----- INFORMATION SUPPLIED -----

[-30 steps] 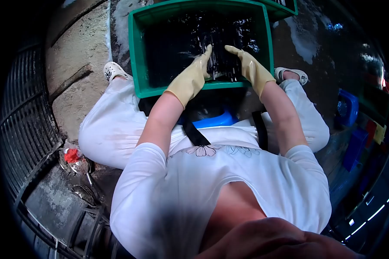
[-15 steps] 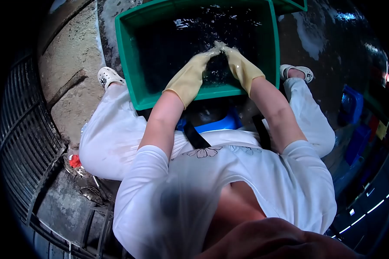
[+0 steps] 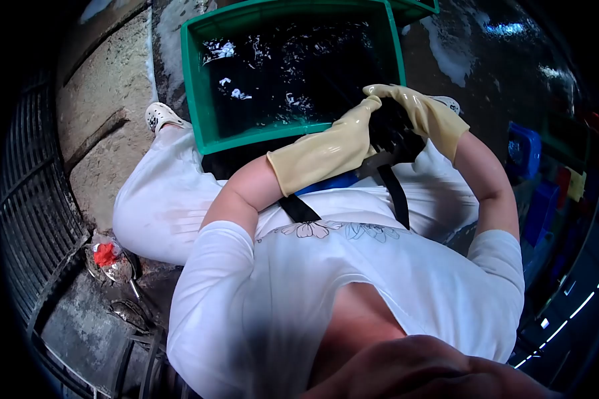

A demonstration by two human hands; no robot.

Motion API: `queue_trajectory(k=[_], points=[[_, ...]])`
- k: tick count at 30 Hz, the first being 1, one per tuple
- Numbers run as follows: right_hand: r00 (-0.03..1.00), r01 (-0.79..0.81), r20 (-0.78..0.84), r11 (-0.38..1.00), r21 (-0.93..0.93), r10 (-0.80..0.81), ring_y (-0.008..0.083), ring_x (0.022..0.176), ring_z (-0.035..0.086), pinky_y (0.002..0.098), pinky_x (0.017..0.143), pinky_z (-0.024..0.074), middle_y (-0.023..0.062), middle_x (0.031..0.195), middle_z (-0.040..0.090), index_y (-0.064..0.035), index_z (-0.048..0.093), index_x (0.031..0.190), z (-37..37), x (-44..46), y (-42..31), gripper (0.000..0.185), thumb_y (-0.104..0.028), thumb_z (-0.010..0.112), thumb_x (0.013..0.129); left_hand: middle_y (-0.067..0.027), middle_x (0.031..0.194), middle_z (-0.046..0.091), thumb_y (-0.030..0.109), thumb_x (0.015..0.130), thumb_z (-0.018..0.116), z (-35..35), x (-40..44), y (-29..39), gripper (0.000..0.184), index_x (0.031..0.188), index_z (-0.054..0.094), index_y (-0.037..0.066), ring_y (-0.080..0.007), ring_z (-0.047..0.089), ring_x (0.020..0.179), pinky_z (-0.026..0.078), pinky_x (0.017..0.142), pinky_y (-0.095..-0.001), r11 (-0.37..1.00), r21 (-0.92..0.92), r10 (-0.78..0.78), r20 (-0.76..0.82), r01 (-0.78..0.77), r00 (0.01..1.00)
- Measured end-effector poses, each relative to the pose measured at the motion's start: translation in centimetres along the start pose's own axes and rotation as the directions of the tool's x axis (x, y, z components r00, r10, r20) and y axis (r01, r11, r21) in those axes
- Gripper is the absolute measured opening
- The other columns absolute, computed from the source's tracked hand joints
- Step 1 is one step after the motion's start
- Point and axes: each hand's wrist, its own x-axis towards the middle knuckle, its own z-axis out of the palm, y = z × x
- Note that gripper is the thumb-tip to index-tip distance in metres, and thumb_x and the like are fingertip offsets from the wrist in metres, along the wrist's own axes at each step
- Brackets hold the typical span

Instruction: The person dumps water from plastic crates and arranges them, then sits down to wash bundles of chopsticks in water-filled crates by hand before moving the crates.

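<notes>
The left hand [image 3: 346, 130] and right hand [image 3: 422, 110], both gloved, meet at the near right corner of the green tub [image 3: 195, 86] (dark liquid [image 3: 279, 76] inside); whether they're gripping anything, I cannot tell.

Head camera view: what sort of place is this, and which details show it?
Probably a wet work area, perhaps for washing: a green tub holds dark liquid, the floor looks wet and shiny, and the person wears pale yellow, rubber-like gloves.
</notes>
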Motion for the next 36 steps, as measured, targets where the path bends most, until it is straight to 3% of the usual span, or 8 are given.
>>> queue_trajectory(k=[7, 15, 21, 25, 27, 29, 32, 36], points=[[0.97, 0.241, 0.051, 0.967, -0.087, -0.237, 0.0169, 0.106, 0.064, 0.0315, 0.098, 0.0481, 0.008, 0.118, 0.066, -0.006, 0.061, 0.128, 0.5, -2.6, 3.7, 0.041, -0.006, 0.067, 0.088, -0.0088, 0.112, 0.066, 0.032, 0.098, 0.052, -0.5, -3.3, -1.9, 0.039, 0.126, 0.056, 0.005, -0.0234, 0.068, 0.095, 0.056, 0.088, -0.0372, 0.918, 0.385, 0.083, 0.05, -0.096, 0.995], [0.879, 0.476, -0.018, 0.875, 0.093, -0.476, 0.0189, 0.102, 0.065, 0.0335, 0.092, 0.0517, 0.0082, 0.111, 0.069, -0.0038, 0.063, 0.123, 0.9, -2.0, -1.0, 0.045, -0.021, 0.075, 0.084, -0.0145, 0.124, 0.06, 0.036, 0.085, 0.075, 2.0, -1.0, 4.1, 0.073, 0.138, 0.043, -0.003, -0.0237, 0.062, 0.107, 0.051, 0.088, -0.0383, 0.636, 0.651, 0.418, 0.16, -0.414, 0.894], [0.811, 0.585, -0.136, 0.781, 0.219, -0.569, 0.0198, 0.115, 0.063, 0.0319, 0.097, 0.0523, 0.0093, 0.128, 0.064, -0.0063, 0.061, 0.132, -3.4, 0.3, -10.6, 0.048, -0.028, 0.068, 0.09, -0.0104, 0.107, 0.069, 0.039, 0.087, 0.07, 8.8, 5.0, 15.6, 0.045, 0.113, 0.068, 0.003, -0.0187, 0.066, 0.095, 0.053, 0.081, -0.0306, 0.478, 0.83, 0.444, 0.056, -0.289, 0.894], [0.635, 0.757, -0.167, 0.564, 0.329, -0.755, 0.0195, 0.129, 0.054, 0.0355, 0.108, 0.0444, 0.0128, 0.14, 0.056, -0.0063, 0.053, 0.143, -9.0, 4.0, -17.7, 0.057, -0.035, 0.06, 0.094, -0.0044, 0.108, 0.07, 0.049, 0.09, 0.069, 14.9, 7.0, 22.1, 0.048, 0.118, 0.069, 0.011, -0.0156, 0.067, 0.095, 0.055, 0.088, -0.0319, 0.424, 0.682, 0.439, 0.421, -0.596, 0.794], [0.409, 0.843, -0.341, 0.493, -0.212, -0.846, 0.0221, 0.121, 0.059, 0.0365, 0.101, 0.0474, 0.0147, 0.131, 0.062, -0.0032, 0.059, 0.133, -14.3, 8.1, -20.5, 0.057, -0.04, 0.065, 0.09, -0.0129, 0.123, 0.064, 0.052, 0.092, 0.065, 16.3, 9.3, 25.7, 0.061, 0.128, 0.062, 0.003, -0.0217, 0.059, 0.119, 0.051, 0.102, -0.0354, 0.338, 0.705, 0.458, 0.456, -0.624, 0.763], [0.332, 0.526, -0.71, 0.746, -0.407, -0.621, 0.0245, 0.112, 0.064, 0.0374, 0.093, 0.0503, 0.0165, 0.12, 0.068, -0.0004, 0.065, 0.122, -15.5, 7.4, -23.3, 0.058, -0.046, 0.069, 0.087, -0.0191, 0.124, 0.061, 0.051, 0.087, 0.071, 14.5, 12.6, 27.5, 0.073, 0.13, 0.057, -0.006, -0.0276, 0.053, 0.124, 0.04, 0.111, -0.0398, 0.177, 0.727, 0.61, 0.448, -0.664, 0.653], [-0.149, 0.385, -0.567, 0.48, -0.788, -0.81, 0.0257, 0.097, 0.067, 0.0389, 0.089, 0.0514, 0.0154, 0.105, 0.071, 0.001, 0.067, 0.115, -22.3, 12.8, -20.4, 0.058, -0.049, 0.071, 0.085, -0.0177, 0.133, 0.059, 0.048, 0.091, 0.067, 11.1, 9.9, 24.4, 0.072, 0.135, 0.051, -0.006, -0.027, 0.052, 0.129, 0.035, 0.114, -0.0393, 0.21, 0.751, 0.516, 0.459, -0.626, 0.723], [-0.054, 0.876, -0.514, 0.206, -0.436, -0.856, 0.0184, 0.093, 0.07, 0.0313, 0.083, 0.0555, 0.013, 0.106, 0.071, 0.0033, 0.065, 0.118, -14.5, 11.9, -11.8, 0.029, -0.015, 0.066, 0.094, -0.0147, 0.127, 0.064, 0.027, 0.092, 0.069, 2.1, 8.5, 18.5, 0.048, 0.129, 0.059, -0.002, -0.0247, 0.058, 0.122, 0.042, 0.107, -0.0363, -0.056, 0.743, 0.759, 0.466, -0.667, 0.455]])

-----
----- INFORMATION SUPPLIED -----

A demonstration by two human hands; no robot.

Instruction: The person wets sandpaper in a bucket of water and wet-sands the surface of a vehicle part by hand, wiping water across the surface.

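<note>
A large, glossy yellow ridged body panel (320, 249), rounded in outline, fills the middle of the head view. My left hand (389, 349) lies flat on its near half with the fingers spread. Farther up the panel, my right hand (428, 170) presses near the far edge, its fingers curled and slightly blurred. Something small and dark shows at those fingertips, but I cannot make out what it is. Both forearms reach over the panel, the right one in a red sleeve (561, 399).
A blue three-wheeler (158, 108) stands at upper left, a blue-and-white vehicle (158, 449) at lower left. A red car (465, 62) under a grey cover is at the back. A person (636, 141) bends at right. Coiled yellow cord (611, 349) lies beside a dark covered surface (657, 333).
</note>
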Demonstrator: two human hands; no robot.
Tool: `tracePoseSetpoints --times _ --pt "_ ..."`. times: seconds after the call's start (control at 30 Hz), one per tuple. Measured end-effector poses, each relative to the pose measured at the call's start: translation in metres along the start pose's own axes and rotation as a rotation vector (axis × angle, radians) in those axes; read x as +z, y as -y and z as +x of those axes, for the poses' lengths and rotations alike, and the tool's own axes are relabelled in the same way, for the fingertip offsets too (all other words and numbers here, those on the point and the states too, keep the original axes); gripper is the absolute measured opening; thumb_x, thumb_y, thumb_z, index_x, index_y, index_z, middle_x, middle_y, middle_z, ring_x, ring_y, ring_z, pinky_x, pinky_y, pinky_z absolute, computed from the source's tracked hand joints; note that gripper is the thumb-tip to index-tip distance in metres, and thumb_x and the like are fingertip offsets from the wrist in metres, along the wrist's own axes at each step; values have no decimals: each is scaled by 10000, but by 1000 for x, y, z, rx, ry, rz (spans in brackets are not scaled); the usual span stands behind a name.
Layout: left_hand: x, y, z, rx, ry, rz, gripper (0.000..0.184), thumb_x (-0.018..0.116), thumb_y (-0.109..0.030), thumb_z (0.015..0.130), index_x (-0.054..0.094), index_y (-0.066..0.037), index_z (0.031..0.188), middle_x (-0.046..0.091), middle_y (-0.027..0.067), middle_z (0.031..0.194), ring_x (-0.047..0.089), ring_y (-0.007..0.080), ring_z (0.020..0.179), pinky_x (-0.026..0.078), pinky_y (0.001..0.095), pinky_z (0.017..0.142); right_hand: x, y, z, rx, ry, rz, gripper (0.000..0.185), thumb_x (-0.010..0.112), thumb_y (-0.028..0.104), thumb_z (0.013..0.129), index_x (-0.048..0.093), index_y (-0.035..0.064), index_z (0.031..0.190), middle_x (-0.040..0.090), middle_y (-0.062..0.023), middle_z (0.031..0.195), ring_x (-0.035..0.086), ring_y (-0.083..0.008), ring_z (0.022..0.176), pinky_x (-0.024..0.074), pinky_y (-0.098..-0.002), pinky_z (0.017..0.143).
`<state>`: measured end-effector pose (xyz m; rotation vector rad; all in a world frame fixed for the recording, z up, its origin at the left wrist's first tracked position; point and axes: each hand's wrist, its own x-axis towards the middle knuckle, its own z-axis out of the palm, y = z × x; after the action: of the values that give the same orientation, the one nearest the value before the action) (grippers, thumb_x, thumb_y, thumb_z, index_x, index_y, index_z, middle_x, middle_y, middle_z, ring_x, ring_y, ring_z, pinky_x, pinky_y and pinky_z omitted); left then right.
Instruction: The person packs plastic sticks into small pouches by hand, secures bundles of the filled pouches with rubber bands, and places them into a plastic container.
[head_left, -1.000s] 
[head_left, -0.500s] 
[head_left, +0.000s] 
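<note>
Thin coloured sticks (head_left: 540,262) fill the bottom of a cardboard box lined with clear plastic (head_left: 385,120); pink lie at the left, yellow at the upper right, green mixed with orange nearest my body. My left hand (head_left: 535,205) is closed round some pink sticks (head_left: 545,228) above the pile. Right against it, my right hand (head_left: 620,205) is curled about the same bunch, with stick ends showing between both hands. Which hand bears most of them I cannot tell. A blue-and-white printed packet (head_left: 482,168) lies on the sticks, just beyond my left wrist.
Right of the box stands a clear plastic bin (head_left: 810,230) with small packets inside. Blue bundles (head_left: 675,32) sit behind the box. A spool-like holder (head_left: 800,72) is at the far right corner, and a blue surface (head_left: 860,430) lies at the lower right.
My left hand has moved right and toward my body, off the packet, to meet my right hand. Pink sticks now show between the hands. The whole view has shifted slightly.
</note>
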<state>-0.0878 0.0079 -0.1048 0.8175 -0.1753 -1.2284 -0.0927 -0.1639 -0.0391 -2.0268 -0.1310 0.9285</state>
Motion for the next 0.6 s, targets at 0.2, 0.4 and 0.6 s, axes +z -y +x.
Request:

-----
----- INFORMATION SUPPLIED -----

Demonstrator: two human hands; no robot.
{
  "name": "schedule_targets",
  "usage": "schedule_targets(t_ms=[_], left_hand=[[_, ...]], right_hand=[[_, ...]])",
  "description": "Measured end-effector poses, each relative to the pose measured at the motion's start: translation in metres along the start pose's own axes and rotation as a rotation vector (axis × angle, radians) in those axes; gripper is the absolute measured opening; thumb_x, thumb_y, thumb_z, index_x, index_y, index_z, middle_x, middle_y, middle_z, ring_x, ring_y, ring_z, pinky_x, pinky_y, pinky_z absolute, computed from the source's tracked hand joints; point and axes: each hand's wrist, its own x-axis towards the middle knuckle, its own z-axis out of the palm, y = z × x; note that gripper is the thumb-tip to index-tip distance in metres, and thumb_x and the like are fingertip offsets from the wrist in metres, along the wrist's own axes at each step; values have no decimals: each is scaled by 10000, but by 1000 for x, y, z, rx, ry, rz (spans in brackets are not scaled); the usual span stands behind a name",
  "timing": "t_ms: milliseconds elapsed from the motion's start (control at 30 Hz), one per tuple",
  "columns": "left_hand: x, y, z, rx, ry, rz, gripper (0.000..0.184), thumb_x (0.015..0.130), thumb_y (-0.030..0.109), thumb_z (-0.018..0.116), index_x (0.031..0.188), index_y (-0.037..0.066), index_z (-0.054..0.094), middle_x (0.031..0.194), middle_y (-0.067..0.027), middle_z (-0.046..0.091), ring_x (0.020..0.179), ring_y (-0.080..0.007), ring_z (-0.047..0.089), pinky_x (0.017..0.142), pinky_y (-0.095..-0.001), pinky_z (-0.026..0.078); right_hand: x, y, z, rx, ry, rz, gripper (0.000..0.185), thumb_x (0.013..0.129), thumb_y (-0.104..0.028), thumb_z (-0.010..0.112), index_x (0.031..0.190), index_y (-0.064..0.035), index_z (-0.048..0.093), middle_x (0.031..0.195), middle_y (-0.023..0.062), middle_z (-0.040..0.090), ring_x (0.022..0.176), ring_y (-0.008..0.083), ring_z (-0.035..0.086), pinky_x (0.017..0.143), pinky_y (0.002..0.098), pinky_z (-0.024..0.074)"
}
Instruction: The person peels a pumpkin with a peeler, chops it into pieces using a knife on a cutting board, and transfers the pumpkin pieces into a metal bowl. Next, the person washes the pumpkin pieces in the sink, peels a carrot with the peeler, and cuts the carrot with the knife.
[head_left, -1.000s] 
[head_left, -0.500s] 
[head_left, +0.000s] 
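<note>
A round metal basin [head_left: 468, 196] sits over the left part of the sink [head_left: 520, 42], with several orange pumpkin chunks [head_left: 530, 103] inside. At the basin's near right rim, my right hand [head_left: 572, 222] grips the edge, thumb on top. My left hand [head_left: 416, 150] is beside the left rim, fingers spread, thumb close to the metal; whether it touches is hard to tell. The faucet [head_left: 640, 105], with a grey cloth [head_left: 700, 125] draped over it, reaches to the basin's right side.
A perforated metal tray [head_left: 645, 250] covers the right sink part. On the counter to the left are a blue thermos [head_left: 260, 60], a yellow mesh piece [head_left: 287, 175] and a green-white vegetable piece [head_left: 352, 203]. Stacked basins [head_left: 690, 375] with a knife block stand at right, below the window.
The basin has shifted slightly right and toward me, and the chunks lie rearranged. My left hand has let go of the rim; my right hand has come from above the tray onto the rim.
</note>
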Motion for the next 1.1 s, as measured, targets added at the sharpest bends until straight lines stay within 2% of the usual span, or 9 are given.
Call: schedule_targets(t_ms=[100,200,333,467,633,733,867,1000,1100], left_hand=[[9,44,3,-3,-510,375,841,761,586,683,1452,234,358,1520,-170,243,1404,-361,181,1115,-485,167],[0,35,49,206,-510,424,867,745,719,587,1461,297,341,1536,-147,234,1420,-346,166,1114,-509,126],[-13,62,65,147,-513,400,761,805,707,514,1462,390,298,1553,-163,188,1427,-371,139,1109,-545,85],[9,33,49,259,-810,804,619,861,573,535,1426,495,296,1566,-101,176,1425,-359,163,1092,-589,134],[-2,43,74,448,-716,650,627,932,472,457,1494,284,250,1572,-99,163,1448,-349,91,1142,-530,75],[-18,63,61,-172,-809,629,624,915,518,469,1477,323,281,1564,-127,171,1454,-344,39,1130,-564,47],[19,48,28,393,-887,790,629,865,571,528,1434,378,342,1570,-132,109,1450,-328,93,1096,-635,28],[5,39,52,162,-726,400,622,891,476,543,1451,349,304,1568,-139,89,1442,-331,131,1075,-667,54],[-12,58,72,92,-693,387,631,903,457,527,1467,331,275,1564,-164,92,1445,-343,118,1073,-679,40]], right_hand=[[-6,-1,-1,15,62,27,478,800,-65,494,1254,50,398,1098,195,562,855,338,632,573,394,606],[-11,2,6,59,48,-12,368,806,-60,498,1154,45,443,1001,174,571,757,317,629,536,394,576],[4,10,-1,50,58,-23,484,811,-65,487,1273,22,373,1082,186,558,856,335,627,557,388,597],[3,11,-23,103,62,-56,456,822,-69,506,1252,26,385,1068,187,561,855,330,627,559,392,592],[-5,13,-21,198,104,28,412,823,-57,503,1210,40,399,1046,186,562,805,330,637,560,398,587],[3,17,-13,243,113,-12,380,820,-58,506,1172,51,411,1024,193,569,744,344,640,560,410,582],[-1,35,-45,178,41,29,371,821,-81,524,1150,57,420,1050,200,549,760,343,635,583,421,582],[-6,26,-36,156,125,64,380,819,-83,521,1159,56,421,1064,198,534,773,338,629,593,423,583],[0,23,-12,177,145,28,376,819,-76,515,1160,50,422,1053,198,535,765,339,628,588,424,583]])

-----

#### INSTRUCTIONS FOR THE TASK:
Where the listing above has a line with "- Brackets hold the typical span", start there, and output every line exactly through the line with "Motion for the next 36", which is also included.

#### SOLUTION:
- Brackets hold the typical span

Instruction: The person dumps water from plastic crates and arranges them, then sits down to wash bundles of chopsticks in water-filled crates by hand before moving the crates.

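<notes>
The left hand [image 3: 346, 130] and right hand [image 3: 422, 110], both gloved, meet at the near right corner of the green tub [image 3: 195, 86] (dark liquid [image 3: 279, 76] inside); whether they're gripping anything, I cannot tell.

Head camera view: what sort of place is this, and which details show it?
Probably a wet work area, perhaps for washing: a green tub holds dark liquid, the floor looks wet and shiny, and the person wears pale yellow, rubber-like gloves.
</notes>
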Motion for the next 36 steps, as measured, targets where the path bends most, until it is straight to 3% of the usual span, or 8 are given.

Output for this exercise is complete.